É hora de ir caçar novamente
Chegamos a um impasse. Nesta encruzilhada, a chuva começa a cair sobre nós. O fumo desprende-se da terra quente como que sem vontade. A puerilidade do acto de deixar-se ir. Etéreo. Aprendi com o caminho percorrido até aqui. Aprendi. Assimilei cada detalhe do teu rosto, cada característica do teu corpo, cada sinuosidade do teu movimento.
A chuva cai sobre nós, as gotas deslizam pela pelagem, tombam na terra escura. Uivamos em uníssono. Pareces despedir-te de mim, deixando-me um até já, nunca um adeus. Pode ser que nos voltemos a encontrar. No mesmo espaço, noutro tempo. Agora foi fora de tempo. E eu uivo, querendo dizer-te que também vou partir, mergulhar na noite, correr por aí. Correr, pelo simples prazer de correr. Correr.
Lançamos de novo o uivo em direcção à lua cheia, que o rebate na solidão da noite. Quebramos barreiras. Um nervosismo parece tomar conta de mim: mantenho o olhar fixo na lua, enquanto que te avalio de perfil. Permaneces imóvel. E hoje, acima de tudo hoje, imponente.
Pareces esperar, pacientemente.

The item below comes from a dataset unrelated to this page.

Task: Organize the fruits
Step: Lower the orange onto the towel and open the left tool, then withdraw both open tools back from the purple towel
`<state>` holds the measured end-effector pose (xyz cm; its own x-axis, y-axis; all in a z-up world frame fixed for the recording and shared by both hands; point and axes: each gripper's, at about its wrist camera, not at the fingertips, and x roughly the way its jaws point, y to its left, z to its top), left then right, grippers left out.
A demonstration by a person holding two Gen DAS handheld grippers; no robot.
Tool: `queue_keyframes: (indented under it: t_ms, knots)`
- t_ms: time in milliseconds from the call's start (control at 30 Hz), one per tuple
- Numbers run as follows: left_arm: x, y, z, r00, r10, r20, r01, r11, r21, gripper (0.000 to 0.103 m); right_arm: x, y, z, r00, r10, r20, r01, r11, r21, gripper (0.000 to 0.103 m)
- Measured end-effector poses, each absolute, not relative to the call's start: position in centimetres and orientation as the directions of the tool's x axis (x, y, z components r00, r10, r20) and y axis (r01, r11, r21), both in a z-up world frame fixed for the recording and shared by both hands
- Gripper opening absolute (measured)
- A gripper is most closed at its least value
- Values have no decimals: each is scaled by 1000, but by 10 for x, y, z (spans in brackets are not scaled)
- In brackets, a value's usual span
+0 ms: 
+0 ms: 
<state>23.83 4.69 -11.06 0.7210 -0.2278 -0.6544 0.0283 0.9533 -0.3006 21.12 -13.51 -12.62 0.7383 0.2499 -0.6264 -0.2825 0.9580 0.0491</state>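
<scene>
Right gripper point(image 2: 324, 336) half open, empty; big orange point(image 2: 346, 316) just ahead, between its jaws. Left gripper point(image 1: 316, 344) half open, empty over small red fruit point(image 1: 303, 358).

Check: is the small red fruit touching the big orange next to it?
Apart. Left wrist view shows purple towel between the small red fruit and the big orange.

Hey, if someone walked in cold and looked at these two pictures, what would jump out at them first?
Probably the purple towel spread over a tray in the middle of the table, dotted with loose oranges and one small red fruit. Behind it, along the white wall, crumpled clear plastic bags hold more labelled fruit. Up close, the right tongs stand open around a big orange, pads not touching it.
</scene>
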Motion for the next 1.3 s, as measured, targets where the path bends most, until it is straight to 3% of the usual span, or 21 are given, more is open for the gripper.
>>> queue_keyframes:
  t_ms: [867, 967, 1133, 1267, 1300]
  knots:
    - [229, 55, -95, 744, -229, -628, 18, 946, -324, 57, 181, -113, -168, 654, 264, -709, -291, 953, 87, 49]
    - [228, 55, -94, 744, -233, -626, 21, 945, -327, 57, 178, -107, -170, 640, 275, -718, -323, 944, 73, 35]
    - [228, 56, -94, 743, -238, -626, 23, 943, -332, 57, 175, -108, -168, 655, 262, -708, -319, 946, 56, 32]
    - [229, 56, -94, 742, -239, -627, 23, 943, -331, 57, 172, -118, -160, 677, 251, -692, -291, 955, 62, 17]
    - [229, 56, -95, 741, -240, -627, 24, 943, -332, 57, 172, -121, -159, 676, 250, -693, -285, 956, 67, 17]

Esperas que parta de mim a decisão. A decisão de partir. Encorajo-me e centro o meu olhar em ti. Deixa-me gravar-te na minha memória mais uma vez. Já fazes parte de mim. E quando me lançar nessa escuridão, levo-te comigo. Parte de ti vai comigo. E deixo-te parte de mim. Uma caçada mal sucedida somente aperfeiçoa as habilidades e reaviva o desejo. E eu lanço-me a correr. Não espero que partas tu primeiro, não conseguiria ver-te partir. Corro. Corro. Cada vez mais. Corro.
Caçadora incansável. Destemida, impetuosa. É hora de ir caçar novamente. Esta noite, corro por aí... perdida. Enquanto o meu uivo ressoa na escuridão desta noite fria.